*Problem statement*.
Return each line of the material below exactly. Begin at the first and end on the line with "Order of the".
╔══
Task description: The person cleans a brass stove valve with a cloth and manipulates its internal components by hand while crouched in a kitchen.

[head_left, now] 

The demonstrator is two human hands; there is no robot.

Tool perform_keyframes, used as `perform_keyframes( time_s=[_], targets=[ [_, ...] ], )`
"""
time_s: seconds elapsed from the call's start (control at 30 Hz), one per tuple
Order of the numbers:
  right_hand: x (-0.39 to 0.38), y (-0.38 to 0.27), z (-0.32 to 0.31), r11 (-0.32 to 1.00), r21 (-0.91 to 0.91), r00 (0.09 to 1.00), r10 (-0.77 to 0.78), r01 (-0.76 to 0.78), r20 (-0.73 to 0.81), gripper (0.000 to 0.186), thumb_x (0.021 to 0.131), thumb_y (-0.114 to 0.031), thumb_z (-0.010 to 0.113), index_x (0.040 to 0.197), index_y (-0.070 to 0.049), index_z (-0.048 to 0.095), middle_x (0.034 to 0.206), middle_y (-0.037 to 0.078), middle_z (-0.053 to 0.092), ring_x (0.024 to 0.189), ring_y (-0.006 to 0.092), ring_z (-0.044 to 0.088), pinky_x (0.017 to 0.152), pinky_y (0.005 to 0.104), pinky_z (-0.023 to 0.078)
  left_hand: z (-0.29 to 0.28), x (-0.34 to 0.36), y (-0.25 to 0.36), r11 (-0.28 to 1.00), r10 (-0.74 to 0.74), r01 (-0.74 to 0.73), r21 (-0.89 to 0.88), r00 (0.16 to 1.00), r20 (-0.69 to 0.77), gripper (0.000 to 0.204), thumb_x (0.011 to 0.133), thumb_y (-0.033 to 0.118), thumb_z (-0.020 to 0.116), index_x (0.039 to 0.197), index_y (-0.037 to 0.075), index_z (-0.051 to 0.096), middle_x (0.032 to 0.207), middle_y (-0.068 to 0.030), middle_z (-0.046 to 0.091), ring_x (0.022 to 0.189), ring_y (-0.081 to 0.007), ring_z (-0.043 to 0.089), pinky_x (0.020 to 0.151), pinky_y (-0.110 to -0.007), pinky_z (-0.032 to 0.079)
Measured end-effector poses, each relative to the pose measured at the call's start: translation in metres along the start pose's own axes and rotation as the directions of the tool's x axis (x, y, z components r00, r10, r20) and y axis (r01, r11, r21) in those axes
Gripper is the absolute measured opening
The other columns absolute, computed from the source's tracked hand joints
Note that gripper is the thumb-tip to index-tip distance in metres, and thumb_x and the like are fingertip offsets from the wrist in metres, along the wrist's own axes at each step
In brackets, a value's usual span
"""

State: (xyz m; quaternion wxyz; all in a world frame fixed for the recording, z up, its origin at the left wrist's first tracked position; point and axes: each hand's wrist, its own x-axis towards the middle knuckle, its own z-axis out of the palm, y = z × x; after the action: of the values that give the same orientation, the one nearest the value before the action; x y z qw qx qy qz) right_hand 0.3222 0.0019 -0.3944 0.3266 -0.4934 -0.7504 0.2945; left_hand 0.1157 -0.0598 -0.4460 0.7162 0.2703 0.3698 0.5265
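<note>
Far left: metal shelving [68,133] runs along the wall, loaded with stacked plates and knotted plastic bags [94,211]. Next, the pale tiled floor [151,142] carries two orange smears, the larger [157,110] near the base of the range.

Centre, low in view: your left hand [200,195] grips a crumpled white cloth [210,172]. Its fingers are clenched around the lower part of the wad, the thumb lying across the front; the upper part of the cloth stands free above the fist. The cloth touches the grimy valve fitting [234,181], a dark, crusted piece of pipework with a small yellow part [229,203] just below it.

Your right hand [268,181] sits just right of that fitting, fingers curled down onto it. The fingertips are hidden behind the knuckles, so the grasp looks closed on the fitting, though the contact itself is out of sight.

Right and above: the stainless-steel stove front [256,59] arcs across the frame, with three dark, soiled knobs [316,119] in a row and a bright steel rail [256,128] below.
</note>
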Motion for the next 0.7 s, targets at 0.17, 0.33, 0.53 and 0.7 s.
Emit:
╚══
*Solution*.
Task description: The person cleans a brass stove valve with a cloth and manipulates its internal components by hand while crouched in a kitchen.

[head_left, now] 

The demonstrator is two human hands; there is no robot.

Tool perform_keyframes, used as `perform_keyframes( time_s=[_], targets=[ [_, ...] ], )`
"""
time_s: seconds elapsed from the call's start (control at 30 Hz), one per tuple
Order of the numbers:

The answer is complete, and the exercise is done.